Results: Magnetic resonance images showed that the myocardium in the region supported by the left anterior descending artery could not be perfused with antegrade cardioplegic solution because of occlusion of the artery. During simultaneous antegrade/retrograde cardioplegia, however, the myocardium in the left anterior descending region was perfused by approximately 40% to 50% (group 1) or 20% to 30% (group 2) of the degree of perfusion in the region not perfused by the left anterior descending artery (100%). Almost no cardioplegic solution was delivered to the heart through the coronary sinus route during simultaneous antegrade/retrograde cardioplegia in both groups of hearts. Myocardial perfusion in the region supported by the left anterior descending artery was heterogeneous during simultaneous antegrade/retrograde cardioplegia.
Conclusions: Simultaneous antegrade/retrograde cardioplegia significantly improved myocardial perfusion in jeopardized areas of the myocardium. The jeopardized myocardium was mainly perfused by the solution drained from the adjacent normal tissue. Elevated pressure at the coronary sinus during simultaneous antegrade/retrograde cardioplegia is responsible for the redistribution of antegradely delivered cardioplegic solution.

	Introduction

Top Abstract Introduction Material and methods Results Discussion References

 
Antegrade and retrograde cardioplegia are important techniques for protecting the heart during cardiac operations. ^1-3 In the presence of coronary stenosis or occlusion antegrade cardioplegia is unable to deliver a sufficient amount of solution to the areas supported by the diseased artery. ^4-6 Because atherosclerosis does not occur in the coronary venous system ^7,8 and the coronary arterial system is not necessarily the only outlet for cardioplegic solution delivered retrogradely, ^8-12 the jeopardized myocardium can be perfused by retrograde delivery of cardioplegic solution. Because of low flow, ^13,14 heterogeneous distribution, ¹⁵ and poor supply to the right ventricular wall, ^16,17 retrograde cardioplegia has been shown to be significantly less efficient than antegrade cardioplegia for myocardial protection. ¹³ On the basis of the advantages and disadvantages of both cardioplegic techniques, it is expected that the combination of the two techniques might become a superior cardiac protective strategy, leading to significant improvement in myocardial protection for patients at high risk. ^18,19 Although there are clinical and experimental studies suggesting that simultaneous antegrade/retrograde cardioplegia (SARC) provides better cardiac protection than either antegrade cardioplegia or retrograde cardioplegia, ^20,21 it has not been directly demonstrated that SARC improves myocardial perfusion. Relative to antegrade perfusion alone, myocardial perfusion in the healthy region is unlikely to be further improved by simultaneous antegrade/retrograde perfusion. The present study was aimed at determining whether SARC improves myocardial perfusion in jeopardized areas.

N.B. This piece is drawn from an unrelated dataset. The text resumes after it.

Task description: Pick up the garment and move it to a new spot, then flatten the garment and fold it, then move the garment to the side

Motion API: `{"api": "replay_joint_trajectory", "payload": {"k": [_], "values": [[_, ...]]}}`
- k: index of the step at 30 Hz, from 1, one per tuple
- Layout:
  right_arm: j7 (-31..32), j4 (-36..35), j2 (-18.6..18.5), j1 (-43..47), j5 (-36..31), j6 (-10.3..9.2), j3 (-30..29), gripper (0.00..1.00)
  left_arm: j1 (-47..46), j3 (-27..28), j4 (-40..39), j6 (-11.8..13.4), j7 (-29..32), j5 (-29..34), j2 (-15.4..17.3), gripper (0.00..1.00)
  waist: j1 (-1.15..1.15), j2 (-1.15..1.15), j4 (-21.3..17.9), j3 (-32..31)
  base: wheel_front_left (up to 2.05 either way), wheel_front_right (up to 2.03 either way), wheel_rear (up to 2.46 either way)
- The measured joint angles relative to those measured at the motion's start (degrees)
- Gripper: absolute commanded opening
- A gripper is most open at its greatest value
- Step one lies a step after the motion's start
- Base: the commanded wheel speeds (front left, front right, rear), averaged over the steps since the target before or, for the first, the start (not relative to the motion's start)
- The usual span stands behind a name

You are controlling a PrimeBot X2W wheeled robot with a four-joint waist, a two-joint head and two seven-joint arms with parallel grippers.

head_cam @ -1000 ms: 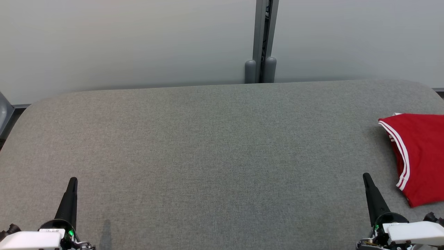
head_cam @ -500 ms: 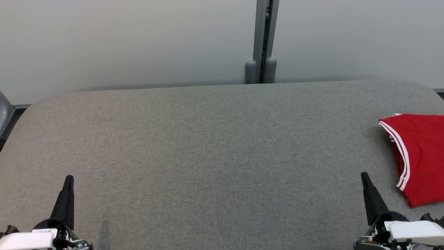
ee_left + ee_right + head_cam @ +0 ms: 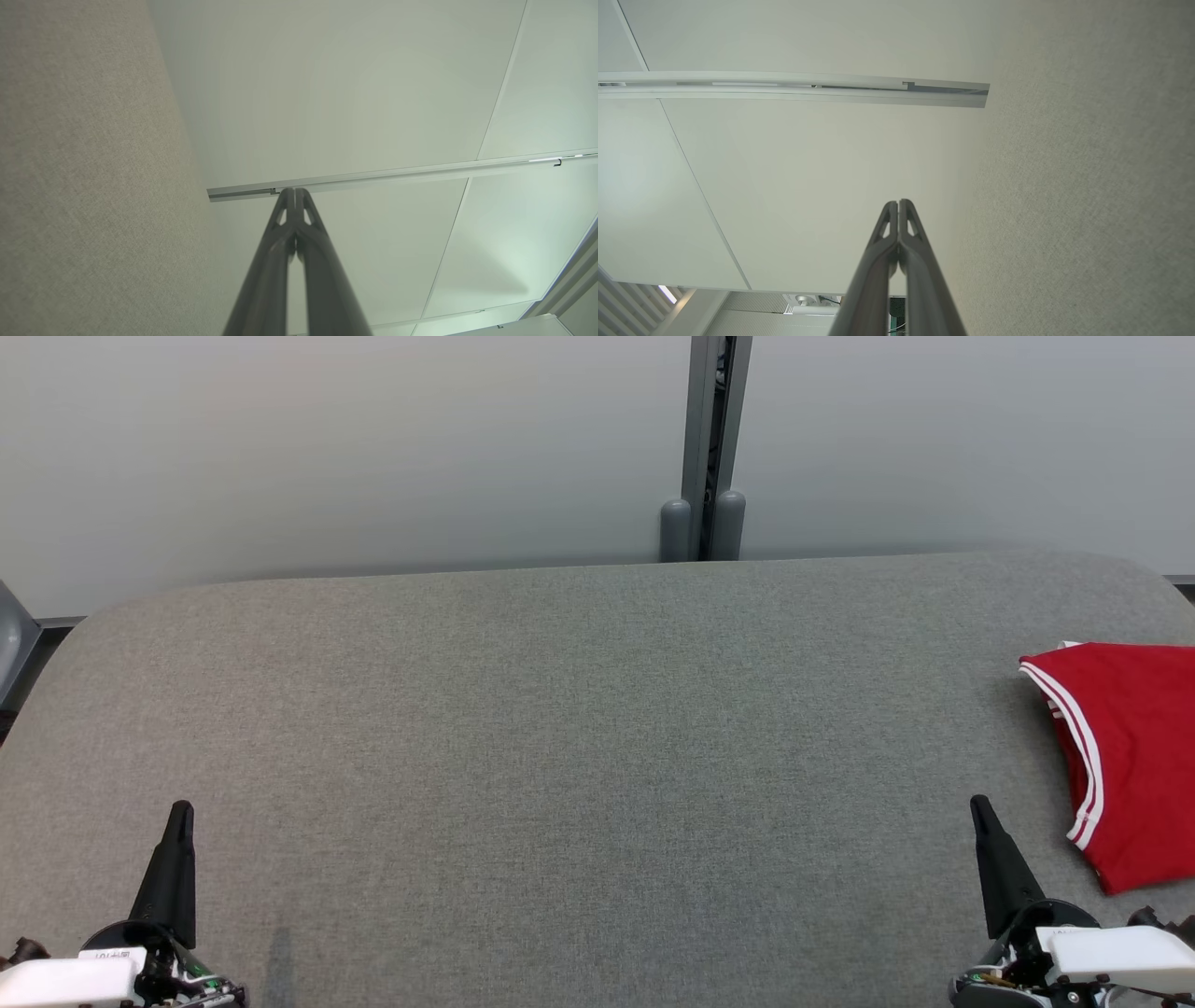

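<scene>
- Lying on the grey fabric counter (image 3: 597, 728) at the right edge of the head view: red garment (image 3: 1134, 756), folded flat, white double stripe along its left-hand hem, partly cut off by the frame edge.
- Rising from the lower left corner of that frame: left hand (image 3: 178, 810), dark fingers (image 3: 171, 887) pressed together into one point, holding nothing, tip over bare counter.
- Rising from the lower right corner: right hand (image 3: 977, 803), fingers likewise together and empty, just left of the garment's lower corner (near it, not touching).
- Seen in the left wrist view: both fingers (image 3: 271, 261) meeting at the tips in mid-frame, counter fabric down the left side, pale wall panels (image 3: 373, 93) to the right, a metal strip (image 3: 397, 173) crossing behind the tips.
- Seen in the right wrist view: fingers (image 3: 873, 270) closed tip to tip at lower centre, counter fabric down the right side, pale panels and a metal strip at upper left.
- Standing behind the counter at upper centre of the head view: grey post (image 3: 705, 448) between two pale panels.
</scene>
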Motion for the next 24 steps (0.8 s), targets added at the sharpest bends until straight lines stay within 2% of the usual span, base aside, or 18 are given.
{"api": "replay_joint_trajectory", "payload": {"k": [24], "values": [[0.13, 0.00, 0.09, 0.00, -0.01, 0.00, -0.09, 0.00, -0.02, 0.30, 0.01, 0.00, 0.21, 0.13, -0.22, 0.00, 0.00, 0.00, 0.00, 0.00, 0.00, 0.00, 0.00]]}}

The concept of SARC might have originated from the technique of intermittent occlusion of the coronary sinus (IOCS). The latter has been used for short periods as a strategy to salvage ischemic myocardium in the beating heart and was shown to be able to reduce infarct size and improve regional myocardial function. However, it has not been directly demonstrated that IOCS indeed improves myocardial perfusion. In addition, because the conditions of the heart (beating vs arrested) and the techniques used (intermittent occlusion vs continuous perfusion of the coronary sinus) are different with these two methods, the beneficial effects observed with IOCS may not necessarily occur in SARC.

Magnetic resonance (MR) imaging shows that SARC significantly improves myocardial perfusion in the jeopardized area of the myocardium. Interestingly, almost no cardioplegic solution was delivered to the heart through the coronary sinus line during SARC under our experimental conditions. We speculate that elevated pressure at the coronary sinus during SARC redistributes the solution drained from adjacent normal tissue into the jeopardized myocardium.

	Material and methods

Top Abstract Introduction Material and methods Results Discussion References

 
Isolated pig heart preparation
The pig was chosen as the animal model because the venous valves and anastomoses in the pig heart are similar to those of the human heart. ^22,23 All animals received humane care in compliance with the "Guide to the Care and Use of Experimental Animals" (first edition) formulated by the Canadian Council on Animal Care. The protocols used in this study were approved by the National Research Council Animal Care Committee.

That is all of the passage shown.